J Immunol. 1991 Feb 15;146(4):1380-4.
The effects of IL-6 and IL-2 on highly purified, human peripheral blood large granular lymphocytes (LGL) were investigated and compared. IL-6 enhanced LGL NK activity in a dose-dependent manner against K562, however IL-2 was a more potent stimulus of LGL NK function. Neither IL-2 nor IL-6 increased LGL cytotoxic potential in a parallel estimation of heteroconjugated antibody (anti-CD16 x anti-nitrophenyl mAb)-dependent cytotoxicity against nitrophenyl-modified YAC. Unlike IL-2, IL-6 did not significantly induce LGL lymphokine-activated killer activity, LGL proliferation, or LGL lymphokine production. In particular, IL-6 did not stimulate detectable LGL IL-2 production or IL-2R modulation, and mAb to the p75 IL-2R had no effect on IL-6 induction of LGL NK activity. Therefore, in the absence of T cells, IL-6 provided an IL-2-independent signal to LGL that resulted in augmentation of their NK activity without stimulating their proliferation or other LGL functions.
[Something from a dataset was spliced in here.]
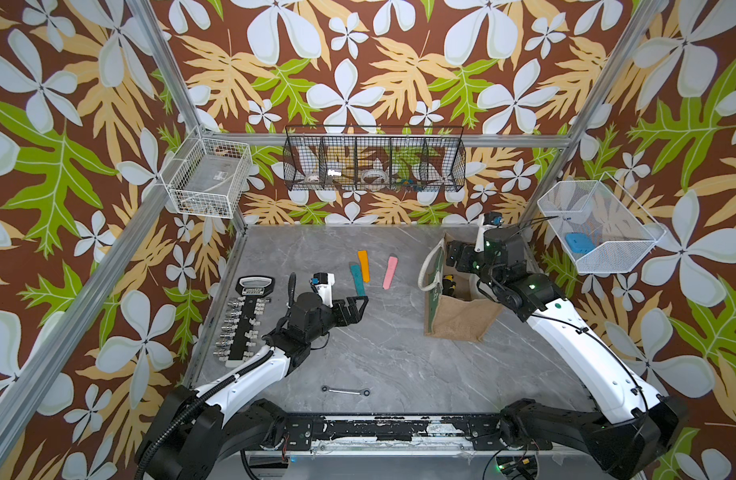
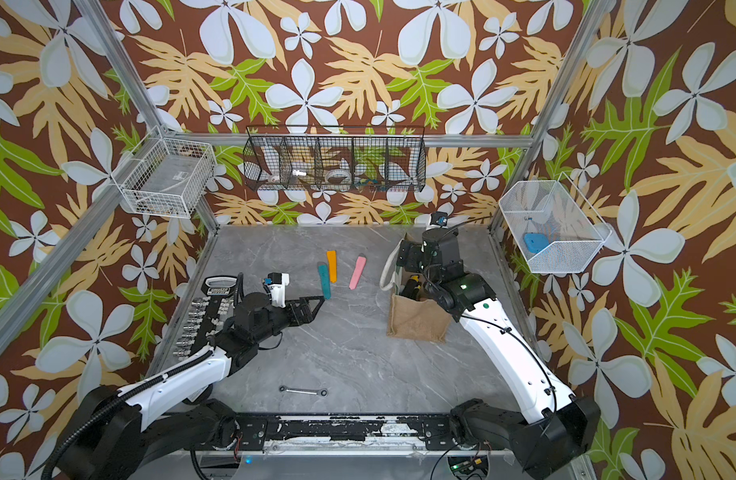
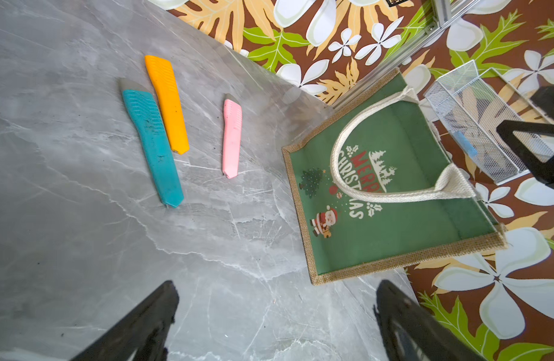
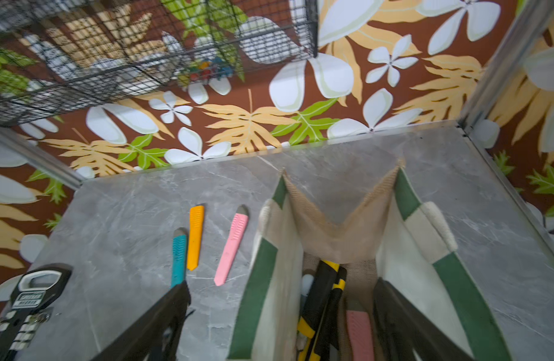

研究并比较了白细胞介素-6(IL-6)和白细胞介素-2(IL-2)对高度纯化的人外周血大颗粒淋巴细胞(LGL)的作用。IL-6以剂量依赖方式增强LGL对K562的自然杀伤(NK)活性,然而IL-2对LGL的NK功能是更强效的刺激物。在对硝基苯基修饰的YAC进行异源结合抗体(抗-CD16×抗-硝基苯基单克隆抗体)依赖性细胞毒性的平行评估中,IL-2和IL-6均未增加LGL的细胞毒性潜能。与IL-2不同,IL-6不会显著诱导LGL淋巴因子激活的杀伤活性、LGL增殖或LGL淋巴因子产生。特别是,IL-6不会刺激可检测到的LGL白细胞介素-2产生或白细胞介素-2受体调节,并且针对p75白细胞介素-2受体的单克隆抗体对IL-6诱导LGL的NK活性没有影响。因此,在没有T细胞的情况下,IL-6向LGL提供了一个不依赖IL-2的信号,导致其NK活性增强,而不会刺激其增殖或其他LGL功能。